Figure 2: The Case Window.
Structure of the Case-Based Repository
The central element of a case-based repository is the case. Figure 2 shows
the user interface for a case in BORE. The case is titled "Data Window
Retrievals Functions Available" and consists of nine fields describing
the case. The 'Description' field provides a description of the problem
and 'Solution' describes the solution to the problem. The 'Characteristics'
field displays key terms used to index the case. The 'Resources For This
Case' shows a number of resources that are used in this case or otherwise
serve to describe the context in which this case works. 'Source Code' is
the type of resource currently selected which shows the names of reusable
functions. Other types of resources include tools, project issues, people,
and development methods. 'Resource Categories' shows the links in the repository
to which this case is attached. For example, the case shown in Figure 2
is linked to the 'Reusable Objects' attribute of the 'PowerBuilder' tool
descriptor in the 'Tools' resource (see Figure 3). Using the 'Link Resource
Category' to add a new link to the case is demonstrated in a later section.
The 'Related Cases' field shows links between this case and related cases.
Finally, the bottom of the window shows some general accounting information
about the owner(s), the current status of the case resolved, unresolved,
or active) and the date of case creation.

Figure 3: Viewing the Resource Descriptor for PowerBuilder.
Links in the repository are used to organize the cases by specific development
resources, such as CASE tools, development methods, projects, or people.

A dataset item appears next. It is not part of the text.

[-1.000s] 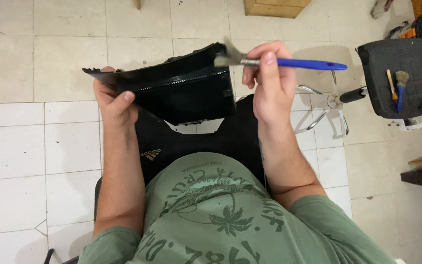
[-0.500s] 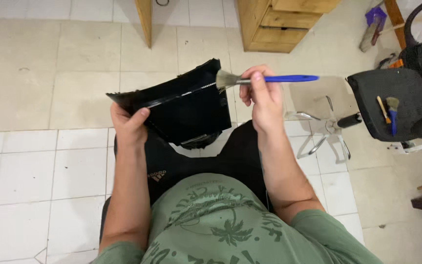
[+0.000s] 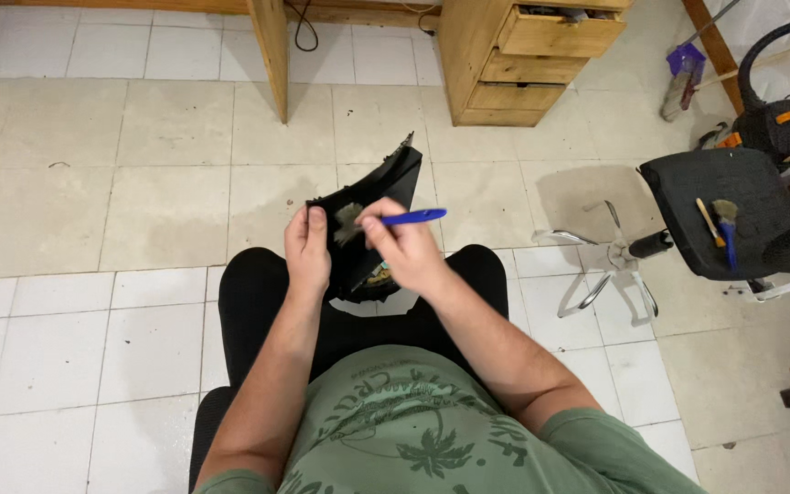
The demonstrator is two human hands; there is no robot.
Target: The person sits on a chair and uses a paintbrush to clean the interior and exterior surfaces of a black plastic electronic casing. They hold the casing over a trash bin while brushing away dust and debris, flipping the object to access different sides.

Resource descriptor windows, such as the one shown for the PowerBuilder
tool in Figure 3, are one-stop locations to get information on a specific
resource. The attributes displayed in the resource descriptor interface
are instantiated by cases. Note, for example, that the "Data Window
Retrievals Functions Available" case is displayed in the 'Reusable
Attributes' field for PowerBuilder. Double-clicking on one of these case
titles will display the full case window as shown in Figure 2.
The attributes shown in the resource descriptor field are dependent on the
type of resource. The fields we have chosen for the 'Tools' resource were
derived from a number of Lotus Notes databases used to exchange information
at UPRR. The Description field gives a brief description the tool. The How-To
field contains tips and techniques that have been used to solve problems
with the tool. The entries in this and the rest of the fields point to cases
in the repository that can be displayed by clicking on the entry. Notice
that the How-To entries contains organization-specific knowledge about how
the tool is used in the development context at UPRR which includes an eclectic
mix of other off-the-shelf CASE tools, in-house systems, projects, and other
issues. For example, 'TCS' refers to the "Train Control System",
a mainframe application used to collect large amounts of data about the
railroad, while 'Watchdog' refers to an existing project.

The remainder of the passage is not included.